Calculating impact can happen in two ways. The first and most ideal is to calculate impact based on customers. This method aligns with the Fight Club examples, as they framed it in terms of people on the road and their lawsuits. All risk is about loss, so the loss exists as lawsuits. Another customer risk is loss of revenue, loss of customers, etc. When it is feasible, use customers as your source of impact.
When we cannot easily look at customer impact, we can look at engineering impact. This one is much easier as we can reframe the risk from business loss to budget and capacity loss. A classic example is that if you want to examine the economics of automated tests, you can frame the cost to debug and fix bugs as the impact and the probability of producing a bug as your formula. In this light, automated tests are always economical.
Another note about calculating impact is that it can be company-wide or more targeted. My scenario was company-wide, which makes this easier. In the Fight Club scenario, it was about the specific model car. When we see that our impact is limited to a specific conceptual unit, you will need to know the number of units to calculate the total impact.
More specifically Impact = Total Units * Loss Per Unit
The main thing here is not to get stuck worrying about the imperfections in the data. After all, when we discuss addressing the issue, it will be just as imprecise.
Calculating Probability
Probability is by far the most challenging to calculate, but I can offer some hints to help you arrive at a useful probability calculation.
In a nutshell, you want your probability to be a percentage, and to create that, you need a ratio of incidents to the total pool available. In the Fight Club example, the pool was the number of cars, and incidents were how many times those cars failed.
We need to examine data sources that provide us with the size of the total pool and the number of undesired incidents. Here are some places to look:
- Chat history
- Issue Trackers
- Pager Duty
- Logging services
- Customer Service call logs
- User analytics
- Email chains
- Uptime data
- Contracts
This gives you a good idea of how much data there is if you’re willing to look. I’m consistently shocked at how quickly I can arrive at a probability for even some of the more unusual scenarios with the data around me.
The main thing is not to get paralyzed by what you don’t know and the imperfection of what you do.
You Try
I mentioned an example of automated tests a bit ago. If you’d like to try this technique out, you can try it on that exact scenario. You want to have the data from your risk assessment calculation to know if it makes economic sense to write an automated test to protect you from a bug or not.

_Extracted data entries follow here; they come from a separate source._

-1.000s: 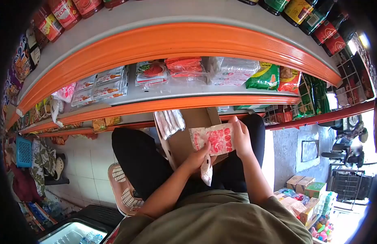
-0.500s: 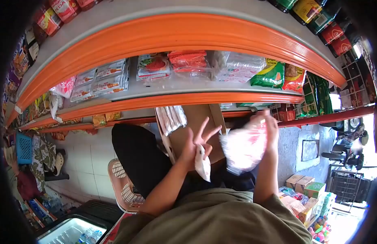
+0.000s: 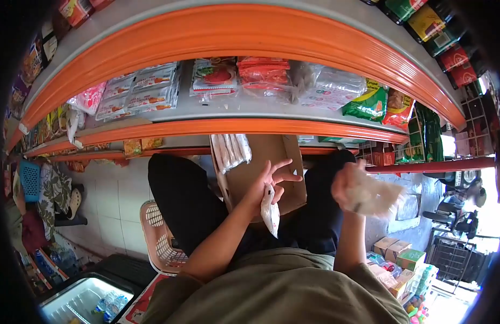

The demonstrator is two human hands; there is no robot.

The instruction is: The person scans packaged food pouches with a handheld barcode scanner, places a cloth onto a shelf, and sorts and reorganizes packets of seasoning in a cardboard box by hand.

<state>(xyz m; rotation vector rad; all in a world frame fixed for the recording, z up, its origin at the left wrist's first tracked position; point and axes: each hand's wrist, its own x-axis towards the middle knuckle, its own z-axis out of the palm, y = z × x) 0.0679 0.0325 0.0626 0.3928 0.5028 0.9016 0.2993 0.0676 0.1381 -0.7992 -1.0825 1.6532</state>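
Note:
My left hand is over an open cardboard box between my knees. A small white packet hangs from its pinched grip, while other fingers stretch out. Out to the right, my right hand grips a thin, crumpled plastic bag; both are smeared by motion. Inside the box, at its left side, a row of slim white packets lies side by side. The box's far end passes under the shelf edge and is hidden.
Orange-edged shelves cross in front of me, stocked with silver sachets, red packs and a green bag. A pink plastic basket stands by my left knee. Stacked cartons are at the right; another person's patterned trousers show at far left.
My right hand has swung outward to the right with the plastic bag, which now trails sideways. My left hand keeps the white packet and has shifted slightly. The view has tilted a little.

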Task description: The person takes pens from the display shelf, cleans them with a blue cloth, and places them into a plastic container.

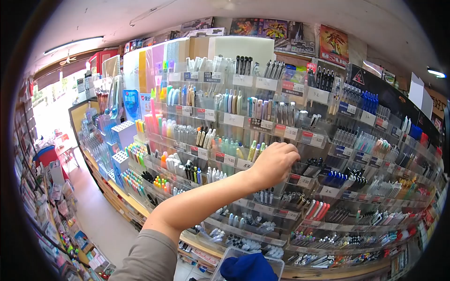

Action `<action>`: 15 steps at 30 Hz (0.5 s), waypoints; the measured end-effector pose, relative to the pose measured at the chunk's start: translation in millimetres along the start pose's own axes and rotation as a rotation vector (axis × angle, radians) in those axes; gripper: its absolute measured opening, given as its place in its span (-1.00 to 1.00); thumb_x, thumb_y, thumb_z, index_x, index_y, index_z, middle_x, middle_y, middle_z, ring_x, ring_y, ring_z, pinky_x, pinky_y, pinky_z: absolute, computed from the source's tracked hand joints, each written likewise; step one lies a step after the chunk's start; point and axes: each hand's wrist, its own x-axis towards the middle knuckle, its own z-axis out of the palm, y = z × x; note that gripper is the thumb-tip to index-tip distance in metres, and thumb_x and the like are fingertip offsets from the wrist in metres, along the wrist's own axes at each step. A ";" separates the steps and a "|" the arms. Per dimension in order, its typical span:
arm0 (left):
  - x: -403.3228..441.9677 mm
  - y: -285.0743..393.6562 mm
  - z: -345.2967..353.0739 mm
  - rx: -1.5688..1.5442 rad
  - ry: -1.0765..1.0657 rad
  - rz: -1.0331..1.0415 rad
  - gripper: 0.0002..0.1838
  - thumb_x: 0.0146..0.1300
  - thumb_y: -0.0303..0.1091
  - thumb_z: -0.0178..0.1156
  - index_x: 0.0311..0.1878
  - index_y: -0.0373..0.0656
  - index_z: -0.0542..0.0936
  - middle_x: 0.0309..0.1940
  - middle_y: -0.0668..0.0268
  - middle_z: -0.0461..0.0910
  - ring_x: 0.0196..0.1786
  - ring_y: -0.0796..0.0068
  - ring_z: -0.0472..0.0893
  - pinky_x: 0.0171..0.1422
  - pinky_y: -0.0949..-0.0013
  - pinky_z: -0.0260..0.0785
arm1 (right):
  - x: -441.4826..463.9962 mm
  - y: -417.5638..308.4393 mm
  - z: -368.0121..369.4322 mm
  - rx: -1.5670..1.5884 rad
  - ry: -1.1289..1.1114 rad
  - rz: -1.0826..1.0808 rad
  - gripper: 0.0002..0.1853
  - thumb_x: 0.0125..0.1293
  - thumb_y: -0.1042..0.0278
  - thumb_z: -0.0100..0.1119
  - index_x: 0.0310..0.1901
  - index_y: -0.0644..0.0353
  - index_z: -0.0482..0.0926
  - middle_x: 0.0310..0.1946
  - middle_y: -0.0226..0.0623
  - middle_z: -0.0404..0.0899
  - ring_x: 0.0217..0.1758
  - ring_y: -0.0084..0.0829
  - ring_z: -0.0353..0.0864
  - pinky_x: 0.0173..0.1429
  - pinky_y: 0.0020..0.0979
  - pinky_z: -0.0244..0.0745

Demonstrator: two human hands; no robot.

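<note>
My left hand (276,162) reaches from the lower left across a tiered clear pen rack (225,119). Its fingers are bent and closed at a compartment in the middle of the rack; whatever they hold, if anything, is hidden behind the hand. Just left of the knuckles stand green and yellow pens (254,149). To the right of the fingers lie black pens (315,162), with blue-capped pens (336,178) a little lower. Red pens (318,210) lean in a tier below the hand. My right hand is out of view.
A clear plastic bin (276,267) with a dark blue cloth (251,268) stands below the rack. Price labels (233,120) line the tiers. On the left, an aisle floor (96,213) runs toward a bright doorway, past shelves of goods. Boxed toys (333,44) sit on top.
</note>
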 end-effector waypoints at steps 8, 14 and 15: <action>5.5 2.8 -6.0 0.016 -0.030 -0.034 -0.93 0.06 -0.47 0.15 -0.36 -0.21 0.52 -0.35 0.24 0.51 -0.22 0.21 0.50 -0.12 0.26 0.28 | -36.4 11.8 71.7 -0.303 -0.010 -0.007 -0.93 -0.01 0.44 0.01 -0.57 0.07 0.35 -0.77 -0.38 0.25 -0.73 -0.39 0.30 -0.62 -0.31 0.13; 32.4 9.6 -8.0 0.174 -0.203 -0.198 -0.87 0.15 -0.37 0.10 -0.39 -0.24 0.52 -0.45 0.11 0.56 -0.29 0.08 0.56 -0.18 0.13 0.35 | -54.1 19.3 119.9 -0.554 0.031 -0.136 -0.93 0.01 0.45 0.00 -0.54 0.05 0.35 -0.76 -0.42 0.23 -0.72 -0.45 0.27 -0.60 -0.32 0.12; 38.8 13.5 -11.4 0.229 -0.288 -0.245 -0.86 0.15 -0.36 0.10 -0.38 -0.25 0.52 -0.47 0.09 0.57 -0.32 0.06 0.57 -0.21 0.11 0.37 | -52.0 17.9 116.5 -0.695 0.021 -0.178 -0.93 0.02 0.44 -0.01 -0.54 0.05 0.35 -0.75 -0.42 0.24 -0.71 -0.46 0.27 -0.58 -0.32 0.13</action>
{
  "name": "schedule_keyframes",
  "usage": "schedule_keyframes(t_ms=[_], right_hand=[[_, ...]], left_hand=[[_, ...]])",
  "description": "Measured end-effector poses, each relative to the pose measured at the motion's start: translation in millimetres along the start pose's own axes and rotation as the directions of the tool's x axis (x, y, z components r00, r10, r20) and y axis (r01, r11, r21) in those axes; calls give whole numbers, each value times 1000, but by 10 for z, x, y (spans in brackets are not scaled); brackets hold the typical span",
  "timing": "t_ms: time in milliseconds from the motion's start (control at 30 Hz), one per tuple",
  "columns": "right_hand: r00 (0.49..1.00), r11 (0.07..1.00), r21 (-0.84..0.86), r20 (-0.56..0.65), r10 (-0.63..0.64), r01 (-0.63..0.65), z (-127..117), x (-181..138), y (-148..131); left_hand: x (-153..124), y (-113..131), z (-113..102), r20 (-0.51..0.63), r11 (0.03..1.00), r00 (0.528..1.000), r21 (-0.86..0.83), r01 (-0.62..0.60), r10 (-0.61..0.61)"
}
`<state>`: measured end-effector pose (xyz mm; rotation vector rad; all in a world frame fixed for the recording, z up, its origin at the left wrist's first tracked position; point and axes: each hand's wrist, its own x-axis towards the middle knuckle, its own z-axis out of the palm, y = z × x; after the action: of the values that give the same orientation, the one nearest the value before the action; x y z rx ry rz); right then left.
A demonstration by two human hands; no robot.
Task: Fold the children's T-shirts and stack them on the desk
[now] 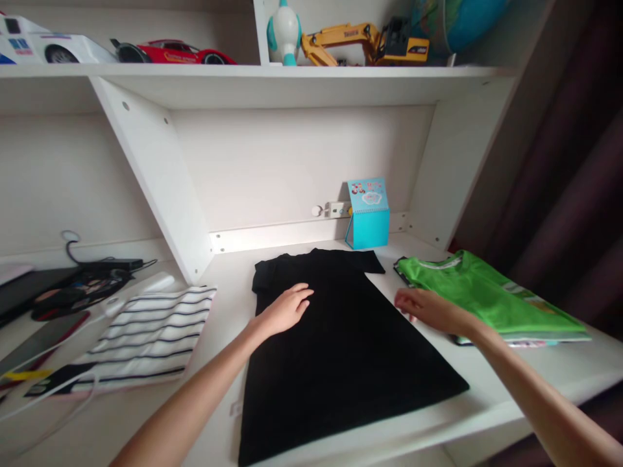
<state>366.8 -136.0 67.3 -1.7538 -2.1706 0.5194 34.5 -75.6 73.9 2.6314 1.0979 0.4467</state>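
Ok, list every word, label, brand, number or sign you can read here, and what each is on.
"TRUCK", as best it reads: on the arm of the excavator.
White car: lettering on its side, too blurred to read.
Red car: small side lettering, unreadable.
Calendar: print on its upper part, too blurred to read.
Black shirt: no lettering visible.

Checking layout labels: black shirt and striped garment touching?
Apart. The head view shows a strip of white desk between the black shirt and the striped garment.
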Motion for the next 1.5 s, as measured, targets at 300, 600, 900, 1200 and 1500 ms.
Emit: schedule_keyframes(t_ms=[300,600,900,1200,1500], right_hand=[[982,973,-189,-107,-154,132,738,608,-305],[995,965,-259,-85,-56,33,935,577,-274],[995,967,-250,-73,-61,41,939,578,-264],[999,952,-303,-24,27,-33,874,578,-262],[997,941,-335,40,62,-45,766,484,-382]], left_hand=[[233,-568,453,37,955,970,188,231,-242],[139,-1149,76,-213,554,635,338,761,-743],[168,-1028,75,-226,767,851,370,525,-473],[212,-1094,293,-29,856,896,282,433,-443],[135,-1246,-19,167,922,909,132,364,-382]])
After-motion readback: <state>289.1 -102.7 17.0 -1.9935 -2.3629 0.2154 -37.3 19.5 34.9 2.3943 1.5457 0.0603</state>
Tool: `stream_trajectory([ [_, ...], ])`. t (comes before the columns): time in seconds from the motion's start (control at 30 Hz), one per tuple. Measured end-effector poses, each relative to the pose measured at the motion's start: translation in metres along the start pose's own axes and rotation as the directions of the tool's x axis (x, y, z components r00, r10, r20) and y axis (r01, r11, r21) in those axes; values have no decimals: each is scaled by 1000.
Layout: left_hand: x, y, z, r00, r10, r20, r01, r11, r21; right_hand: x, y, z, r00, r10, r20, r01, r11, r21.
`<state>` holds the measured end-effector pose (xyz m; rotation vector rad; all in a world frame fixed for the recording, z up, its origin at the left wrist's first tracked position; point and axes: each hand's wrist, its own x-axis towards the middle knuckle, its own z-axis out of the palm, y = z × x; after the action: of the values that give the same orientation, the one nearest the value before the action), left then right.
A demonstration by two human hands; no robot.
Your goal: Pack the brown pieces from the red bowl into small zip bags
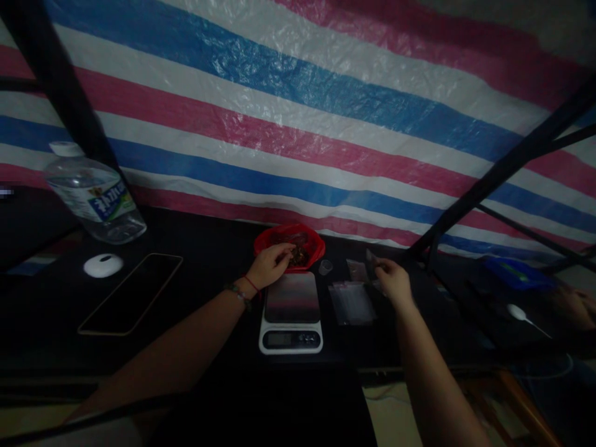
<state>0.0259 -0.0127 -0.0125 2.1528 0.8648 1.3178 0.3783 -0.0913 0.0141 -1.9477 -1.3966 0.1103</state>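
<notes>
Left hand [272,264] is at the left and near edge of the red bag [317,248], fingers bent and tips close together over the brown contents [298,256]. Can't tell if anything is pinched; fingertips blend into the stuff, and the palm faces away. Contents too dark and small to identify. Right hand [393,282] has thumb and fingers drawn together on a small clear bag [370,256], its upper part sticking up past the fingertips, the rest hidden behind them; can't see whether it has anything inside.

Between the hands, on the near side: white scale [292,306], plate bare, display digits unreadable. Just right of the left hand's red bag, a small clear cup [325,267], see-through, contents unclear. Just left of the right hand, a small packet [357,270] with a faint reddish tint, inside hard to make out. Nearer the body from it, a stack of clear bags [352,304], count not readable.

Well left of the left hand: dark-screened phone [130,295], white mouse [103,266], clear bottle [95,192], label partly legible. Well right of the right hand: blue item [516,273], blurred, and another person's hand [577,305], dim and cut off by the frame edge.
</notes>
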Motion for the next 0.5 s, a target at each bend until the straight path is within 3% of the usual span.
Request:
stream_trajectory([
  [0.07,0,0,-1,1000,11,19,-11,999,-33,4,-22,5,998,-50,-37,60,930,362],
  [0.17,0,3,-2,997,39,67,-28,988,-149,4,-72,26,987,-135,87,39,727,686],
  [0.27,1,5,-3,995,17,101,16,947,-321,-2,-122,54,941,-229,247,-70,584,809],
  [0.37,1,5,-4,992,-65,108,104,903,-418,-8,-153,79,896,-285,341,-145,538,831],
  [0.5,2,2,-2,972,-205,111,233,861,-452,-16,-160,101,927,-225,301,-145,525,839],
])
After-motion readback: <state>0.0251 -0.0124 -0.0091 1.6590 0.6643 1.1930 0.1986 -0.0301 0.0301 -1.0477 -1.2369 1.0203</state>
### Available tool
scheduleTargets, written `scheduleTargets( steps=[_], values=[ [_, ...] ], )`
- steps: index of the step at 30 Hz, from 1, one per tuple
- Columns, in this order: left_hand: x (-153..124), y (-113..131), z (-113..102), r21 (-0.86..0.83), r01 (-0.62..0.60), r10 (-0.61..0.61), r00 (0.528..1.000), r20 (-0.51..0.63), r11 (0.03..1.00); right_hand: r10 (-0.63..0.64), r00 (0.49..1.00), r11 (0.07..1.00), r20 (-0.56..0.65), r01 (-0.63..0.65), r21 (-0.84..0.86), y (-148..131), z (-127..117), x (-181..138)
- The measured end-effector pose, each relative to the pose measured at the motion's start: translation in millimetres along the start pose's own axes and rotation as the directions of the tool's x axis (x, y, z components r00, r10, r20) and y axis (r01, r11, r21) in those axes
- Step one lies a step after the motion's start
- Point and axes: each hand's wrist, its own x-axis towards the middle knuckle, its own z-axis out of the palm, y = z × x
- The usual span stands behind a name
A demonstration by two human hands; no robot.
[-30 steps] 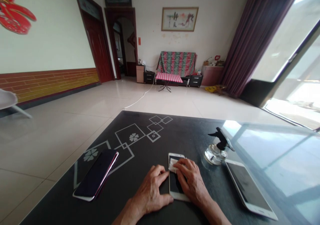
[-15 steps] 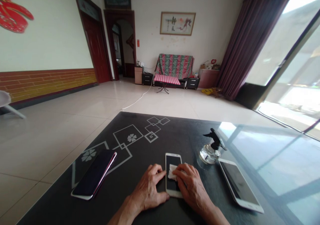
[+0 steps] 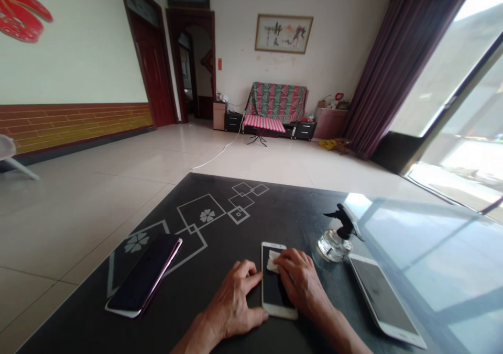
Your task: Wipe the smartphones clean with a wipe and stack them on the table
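A white smartphone [image 3: 273,291] with a dark screen lies flat on the black table in front of me. My left hand [image 3: 239,296] steadies it at its left side, forefinger against the edge and thumb at the lower left corner. Bunched under the fingers of my right hand [image 3: 301,278] is a small white tissue [image 3: 272,261], pressed on the upper part of the screen. That hand covers some of the phone's right side. To the right stands a clear spray bottle [image 3: 335,244] with a black trigger head.
Another white phone [image 3: 385,299] lies right of the bottle, its near end toward me. At left, a dark purple device [image 3: 147,273] with a pale edge rests on the patterned table [image 3: 223,249]. Beyond are a tiled floor and a small checkered table [image 3: 265,123].
My right hand has slid the tissue up the screen, toward the phone's far end. My left hand keeps its place at the phone's edge. The view has shifted slightly.
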Motion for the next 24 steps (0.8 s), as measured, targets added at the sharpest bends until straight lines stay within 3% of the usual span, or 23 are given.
scheduleTargets(
  steps=[6, 11, 18, 24],
  values=[
    [0.0, -3.0, 2.1, -0.021, -0.01, 0.009, 1.0, -0.019, 1.0, 0.015, 0.999, 0.999, -0.034, -0.017, -0.051, 13.5, 15.8, 30.4],
    [0.4, -4.5, 2.5, -0.001, -0.015, 0.015, 1.0, -0.024, 1.0, 0.002, 0.999, 0.998, -0.051, -0.005, -0.065, 10.6, 18.0, 33.2],
    [-0.1, -7.0, 4.3, 0.014, -0.028, 0.028, 0.999, -0.022, 1.0, -0.083, 0.995, 0.996, 0.053, 0.085, -0.034, -1.6, -1.2, -14.3],
    [1.0, -8.4, 5.8, 0.029, -0.037, 0.038, 0.999, -0.033, 0.999, -0.155, 0.986, 0.988, 0.055, 0.154, 0.015, -12.4, -11.2, -53.9]
  ],
)
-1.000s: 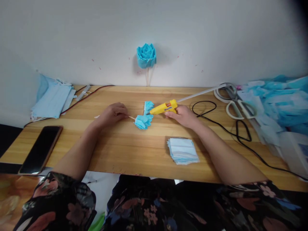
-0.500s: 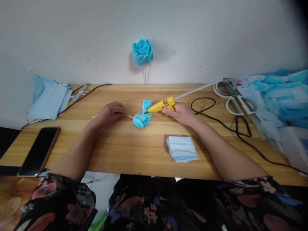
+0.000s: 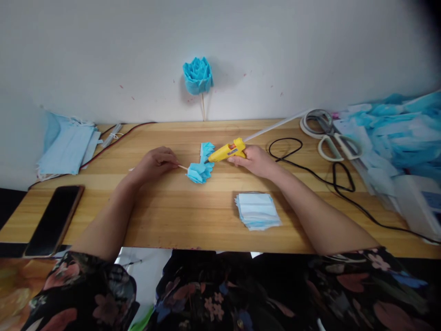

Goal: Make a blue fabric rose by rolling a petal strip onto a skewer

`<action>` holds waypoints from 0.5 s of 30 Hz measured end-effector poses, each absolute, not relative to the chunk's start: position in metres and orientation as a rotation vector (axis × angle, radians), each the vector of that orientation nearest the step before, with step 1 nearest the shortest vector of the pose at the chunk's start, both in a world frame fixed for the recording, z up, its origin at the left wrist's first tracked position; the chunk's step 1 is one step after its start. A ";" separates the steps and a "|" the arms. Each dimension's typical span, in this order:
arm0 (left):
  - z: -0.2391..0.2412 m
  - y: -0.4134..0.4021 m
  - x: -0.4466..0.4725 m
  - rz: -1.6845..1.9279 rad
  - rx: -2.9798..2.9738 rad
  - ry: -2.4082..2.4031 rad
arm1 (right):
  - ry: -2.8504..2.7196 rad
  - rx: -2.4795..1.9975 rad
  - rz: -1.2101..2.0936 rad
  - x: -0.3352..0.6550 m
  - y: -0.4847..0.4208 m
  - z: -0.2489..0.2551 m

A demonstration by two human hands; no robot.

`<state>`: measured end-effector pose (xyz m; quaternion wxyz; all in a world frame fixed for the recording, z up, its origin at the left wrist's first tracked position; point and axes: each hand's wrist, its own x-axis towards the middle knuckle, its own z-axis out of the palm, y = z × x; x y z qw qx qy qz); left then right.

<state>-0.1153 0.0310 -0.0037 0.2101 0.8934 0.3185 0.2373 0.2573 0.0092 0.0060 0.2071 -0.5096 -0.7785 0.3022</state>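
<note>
My left hand (image 3: pixel 154 164) pinches a thin wooden stick whose far end carries a half-made blue flower (image 3: pixel 199 172), resting on the wooden table (image 3: pixel 179 216). My right hand (image 3: pixel 255 161) grips a yellow glue gun (image 3: pixel 227 151) with a white glue stick out of its back. The gun's nozzle touches the blue flower next to an upright blue petal piece (image 3: pixel 206 149). A stack of cut blue squares (image 3: pixel 257 210) lies in front of my right forearm.
A finished blue flower (image 3: pixel 197 75) on a stick leans against the wall. Face masks (image 3: pixel 66 148) lie at the back left, a phone (image 3: pixel 53 219) at the front left. Scissors (image 3: pixel 327 132), the black cord (image 3: pixel 330 177) and blue scraps (image 3: pixel 396 133) fill the right.
The view has drifted a little, so everything sits slightly further left. The glue gun's nozzle has edged closer onto the flower. My left hand keeps its hold on the stick.
</note>
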 end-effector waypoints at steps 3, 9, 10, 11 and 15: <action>-0.004 0.031 -0.115 0.685 2.474 0.895 | -2.174 -1.429 0.799 0.259 0.010 0.008; -0.005 0.031 -0.115 0.672 2.454 0.935 | -2.116 -1.337 0.931 0.275 0.013 0.014; -0.005 0.031 -0.115 0.672 2.452 0.936 | -2.048 -1.334 0.998 0.277 0.013 0.016; -0.005 0.031 -0.115 0.674 2.451 0.935 | -1.961 -1.334 1.071 0.280 0.013 0.017; -0.005 0.032 -0.115 0.677 2.458 0.920 | -1.618 -1.280 1.329 0.285 0.010 0.025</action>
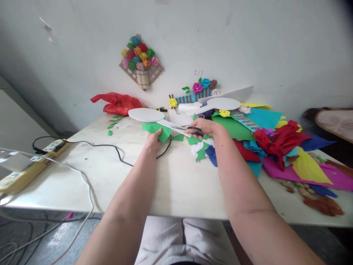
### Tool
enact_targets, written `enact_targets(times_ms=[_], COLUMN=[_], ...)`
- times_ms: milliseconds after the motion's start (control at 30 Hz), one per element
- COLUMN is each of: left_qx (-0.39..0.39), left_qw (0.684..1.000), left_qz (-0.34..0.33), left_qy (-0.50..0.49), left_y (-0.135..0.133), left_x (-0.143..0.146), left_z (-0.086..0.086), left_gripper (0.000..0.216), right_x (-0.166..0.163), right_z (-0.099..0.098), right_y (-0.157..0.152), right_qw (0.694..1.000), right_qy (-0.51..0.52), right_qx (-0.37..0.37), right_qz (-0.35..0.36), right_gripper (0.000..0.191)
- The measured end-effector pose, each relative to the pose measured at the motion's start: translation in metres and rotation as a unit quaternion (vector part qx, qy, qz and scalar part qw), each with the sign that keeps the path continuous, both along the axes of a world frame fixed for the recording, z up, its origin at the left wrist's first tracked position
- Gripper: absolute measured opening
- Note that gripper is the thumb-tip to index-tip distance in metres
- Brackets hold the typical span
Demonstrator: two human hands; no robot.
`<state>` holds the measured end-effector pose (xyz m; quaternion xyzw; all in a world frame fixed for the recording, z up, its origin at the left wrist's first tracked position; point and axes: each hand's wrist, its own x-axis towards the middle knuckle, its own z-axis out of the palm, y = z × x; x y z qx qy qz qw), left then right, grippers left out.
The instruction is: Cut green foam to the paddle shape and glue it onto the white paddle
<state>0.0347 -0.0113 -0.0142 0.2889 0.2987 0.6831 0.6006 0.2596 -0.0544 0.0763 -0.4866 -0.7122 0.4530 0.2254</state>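
My left hand (152,140) pinches a piece of green paper (157,131) near the middle back of the white table (176,180). My right hand (204,127) is closed round the black handles of a pair of scissors (184,129), whose blades point left toward the green paper. Small green and white paper scraps (200,146) lie just below my right hand.
A heap of coloured paper sheets (278,147) covers the table's right side. White paper ovals (146,114), a red plastic bag (117,103) and paper flower crafts (197,92) sit along the back wall. A yellow power strip (30,165) with cables lies at the left edge.
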Motion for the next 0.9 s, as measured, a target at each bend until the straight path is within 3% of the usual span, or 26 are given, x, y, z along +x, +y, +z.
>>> enact_targets(times_ms=[467, 900], left_qx=[0.026, 0.006], left_qw=[0.998, 0.997], left_qz=[0.0, 0.007], left_qy=[0.063, 0.073], left_y=[-0.001, -0.002], left_x=[0.001, 0.001], left_z=[-0.004, -0.005], left_gripper=[0.031, 0.035], right_x=[-0.001, -0.016], right_z=[0.001, 0.005], right_y=[-0.003, -0.006], right_qw=[0.998, 0.997], right_qy=[-0.009, -0.055], right_qx=[-0.064, -0.057], right_qz=[0.009, -0.022], right_gripper=[0.044, 0.047])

I’ll give a few hints to help you out. To the impact, calculate how long it takes to address a bug and ship it and calculate the total cost by using reasonable hourly rates for everyone it takes to address and ship the bug fix. For probability, you need a ratio of how often bugs are created compared to the total work done. Finally, you need an hourly cost for the time it takes to write and run an automated test.
Alright, if you can complete the automated test example, you can handle many of the cases you’ll encounter, so it’s now time to apply your newfound knowledge to answer some really important questions.
- How much should you invest in privacy/security?
- What should your quality approach be?
- What should you do about your releases and rollbacks?
Get the picture?
This risk assessment formula is simple but powerful. It won’t be the only thing you need to make a decision, but it helps cut through a lot of the back-and-forth and feelings about some very thorny issues.